This FormBlends review is specific to "@eddyquekett's testosterone gel vs injection claims checked" from Eddy 🌱. We read the clip as a TRT social video fact-checks claim about Testosterone, then separate the useful signal from what a short social video cannot prove. The page-specific claim focus is: Testosterone gel produces a flatter pharmacokinetic profile compared to intramuscular injections, which generate supraphysiologic peaks followed by troughs.

The reason this review is not generic is the source wording and the canonical claim label "trt replying to latinxtwink some thoughts on testosterone gel v." In this clip, the useful excerpt is: "I've had quite a few comments like these, so I want to quickly talk about the idea that injections work faster and better than testosterone gel." That wording changes the review because it points to Testosterone evidence, safety, and patient-fit context, not a one-size-fits-all protocol.

The source trail for this page is checked against Cardiovascular Safety of Testosterone-Replacement Therapy (2023), Testosterone therapy in men with androgen deficiency syndromes: an Endocrine Society clinical practice guideline (2010), and Functional testosterone deficiency in aging men: Clinical impact, diagnostic pathways, and treatment strategies (2026), plus the creator's own wording.
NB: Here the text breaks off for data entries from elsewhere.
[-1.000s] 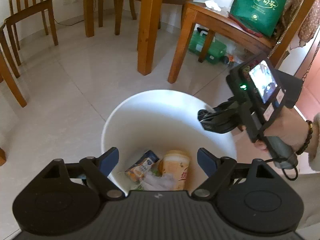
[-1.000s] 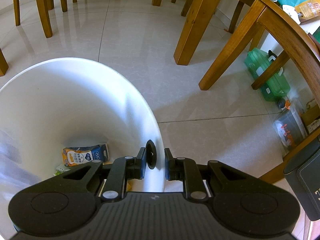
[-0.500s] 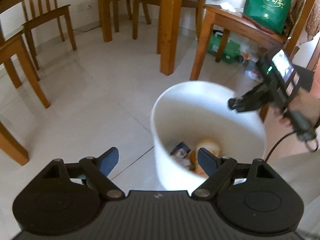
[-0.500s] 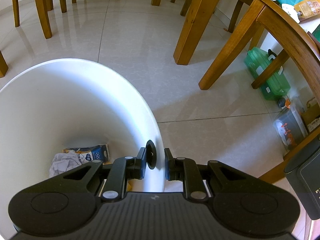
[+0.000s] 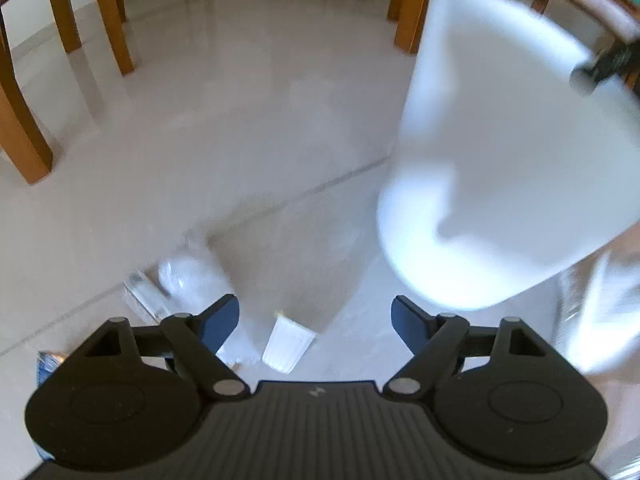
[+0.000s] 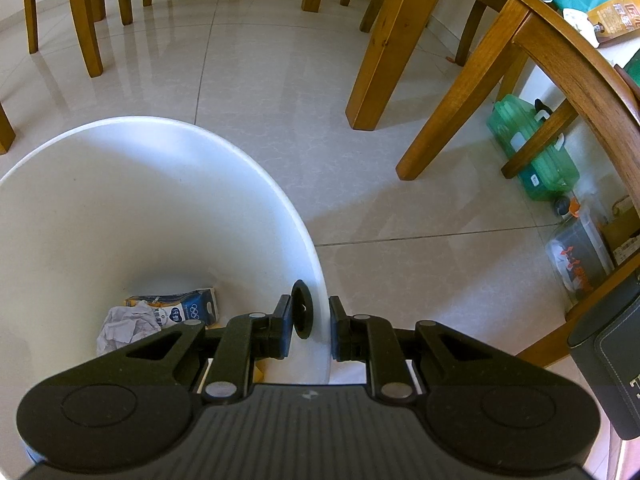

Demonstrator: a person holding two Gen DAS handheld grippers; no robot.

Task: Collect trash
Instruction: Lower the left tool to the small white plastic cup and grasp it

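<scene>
The right gripper (image 6: 310,322) has its fingers (image 6: 283,327) closed tight on the rim of the round white plastic bin (image 6: 120,208), one finger inside the wall and the other outside, with a black disc-shaped pad pressed to the inner face. In the right wrist view the bin is seen from above its mouth, over the pale glossy tiled floor (image 6: 280,100). At the bottom of the bin lie a blue and orange milk carton (image 6: 188,310) on its side and a crumpled ball of white paper (image 6: 124,326) that touches the carton's left end. Wooden chair and table legs (image 6: 380,52) stand on the floor beyond the bin, and a green plastic container (image 6: 532,152) sits under a wooden chair at the right edge. The left gripper (image 5: 314,320) hangs above the floor with its blue-tipped fingers (image 5: 220,318) spread wide and nothing between them. Its view is blurred by motion. There the white bin (image 5: 500,152) shows from the outside at the upper right, with the dark tip of the right gripper (image 5: 600,68) at its rim. On the floor just ahead of the left fingers lies a small clear plastic cup (image 5: 288,344), and beside it, to the left, a crushed clear plastic bottle (image 5: 180,280); both lie outside the bin.
</scene>
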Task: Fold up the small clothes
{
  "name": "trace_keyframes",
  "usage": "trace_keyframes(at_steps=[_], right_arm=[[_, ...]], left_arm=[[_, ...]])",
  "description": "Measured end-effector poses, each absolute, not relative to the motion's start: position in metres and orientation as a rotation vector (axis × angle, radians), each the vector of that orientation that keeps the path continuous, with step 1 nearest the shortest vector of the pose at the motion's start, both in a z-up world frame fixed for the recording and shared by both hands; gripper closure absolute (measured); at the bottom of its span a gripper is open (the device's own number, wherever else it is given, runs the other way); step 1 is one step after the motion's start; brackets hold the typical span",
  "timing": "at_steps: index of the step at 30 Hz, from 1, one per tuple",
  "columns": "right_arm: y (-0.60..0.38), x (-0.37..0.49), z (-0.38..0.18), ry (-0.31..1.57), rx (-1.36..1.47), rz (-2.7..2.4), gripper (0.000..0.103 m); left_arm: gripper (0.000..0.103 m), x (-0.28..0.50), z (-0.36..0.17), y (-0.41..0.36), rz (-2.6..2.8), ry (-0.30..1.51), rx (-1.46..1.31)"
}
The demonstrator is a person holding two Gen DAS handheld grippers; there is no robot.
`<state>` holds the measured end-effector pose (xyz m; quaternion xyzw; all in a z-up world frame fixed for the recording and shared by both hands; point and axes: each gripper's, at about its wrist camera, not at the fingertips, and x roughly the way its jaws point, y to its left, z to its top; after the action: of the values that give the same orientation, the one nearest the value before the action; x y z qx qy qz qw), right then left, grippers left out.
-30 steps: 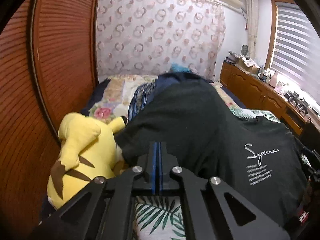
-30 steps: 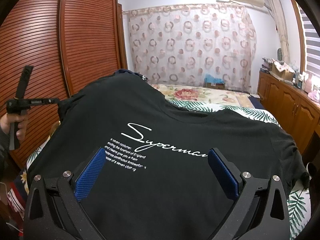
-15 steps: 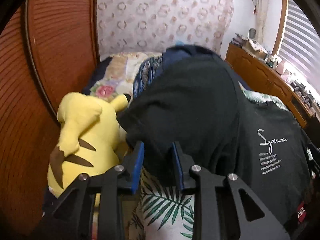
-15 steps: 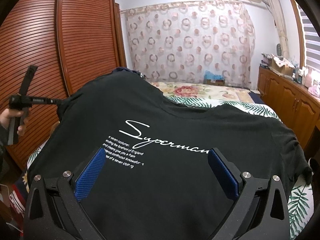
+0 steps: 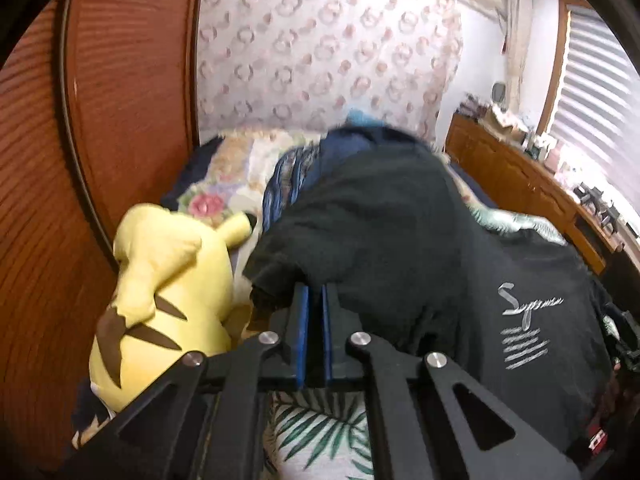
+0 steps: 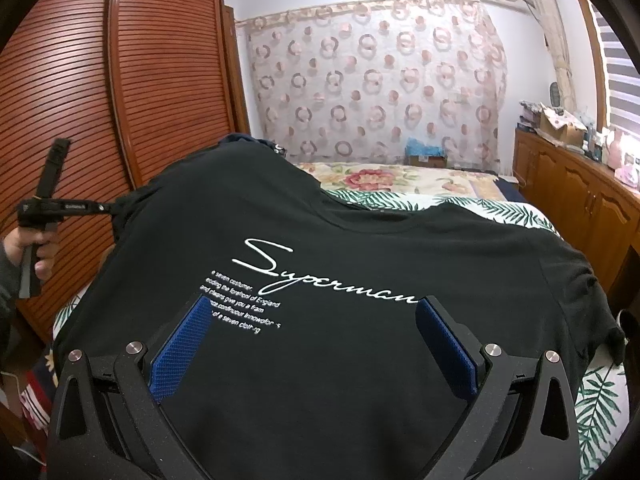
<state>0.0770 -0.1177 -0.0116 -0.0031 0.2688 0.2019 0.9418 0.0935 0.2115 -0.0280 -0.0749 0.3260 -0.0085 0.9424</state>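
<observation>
My left gripper (image 5: pixel 315 292) clenched on the sleeve of the black tee (image 6: pixel 360 248), tee spread over the bed (image 6: pixel 500 208), my right gripper (image 6: pixel 316 312) released above its print, plush (image 5: pixel 160 280) beside the sleeve.

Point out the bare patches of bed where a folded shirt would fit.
Free: the floral quilt between the black T-shirt and the curtain, and the palm-leaf sheet beside the wooden cabinets. A narrow leaf-print strip shows at the near edge. Crowded: the wardrobe side, where the yellow plush toy meets the shirt's sleeve and striped clothes.
</observation>
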Motion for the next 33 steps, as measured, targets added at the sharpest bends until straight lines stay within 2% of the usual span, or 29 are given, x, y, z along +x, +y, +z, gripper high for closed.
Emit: trace_keyframes(at_steps=[6, 11, 19, 27, 29, 31, 33], right_arm=[[-0.119, 0.078, -0.011, 0.55, -0.004, 0.404, 0.0], [-0.126, 0.081, -0.008, 0.548, 0.01, 0.391, 0.0], [-0.132, 0.081, -0.006, 0.549, 0.023, 0.38, 0.0], [-0.128, 0.083, -0.008, 0.559, 0.016, 0.382, 0.0], [-0.128, 0.083, -0.006, 0.559, 0.019, 0.394, 0.0], [-0.125, 0.086, -0.002, 0.557, 0.014, 0.412, 0.0], [-0.117, 0.091, 0.005, 0.553, -0.012, 0.438, 0.0]], left_arm=[[0.101, 0.085, 0.018, 0.177, -0.05, 0.576, -0.05], [0.101, 0.091, 0.039, 0.164, -0.026, 0.586, -0.006], [0.1, 0.079, 0.0, 0.178, -0.028, 0.711, -0.043], [0.1, 0.068, -0.024, 0.173, -0.043, 0.71, -0.068], [0.097, 0.065, -0.023, 0.176, -0.041, 0.697, -0.083], [0.084, 0.058, -0.02, 0.178, -0.065, 0.665, -0.094], [0.08, 0.052, -0.017, 0.18, -0.063, 0.653, -0.096]])
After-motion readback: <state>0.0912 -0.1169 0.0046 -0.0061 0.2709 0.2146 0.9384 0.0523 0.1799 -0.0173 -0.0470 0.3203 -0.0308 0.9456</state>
Testosterone decisions still need an eligibility review, medication-interaction screen, access check, and quality-control review before anyone treats a social clip as medical advice.

Weekly testosterone injections produce supraphysiologic peaks in the first 24-72 hours post-dose, confirmed by Phat et al.
People who land here are usually comparing the Testosterone claim with [object Object].
The strongest next step is to compare the claim with FormBlends' Testosterone guide, evidence notes, and provider review path before acting.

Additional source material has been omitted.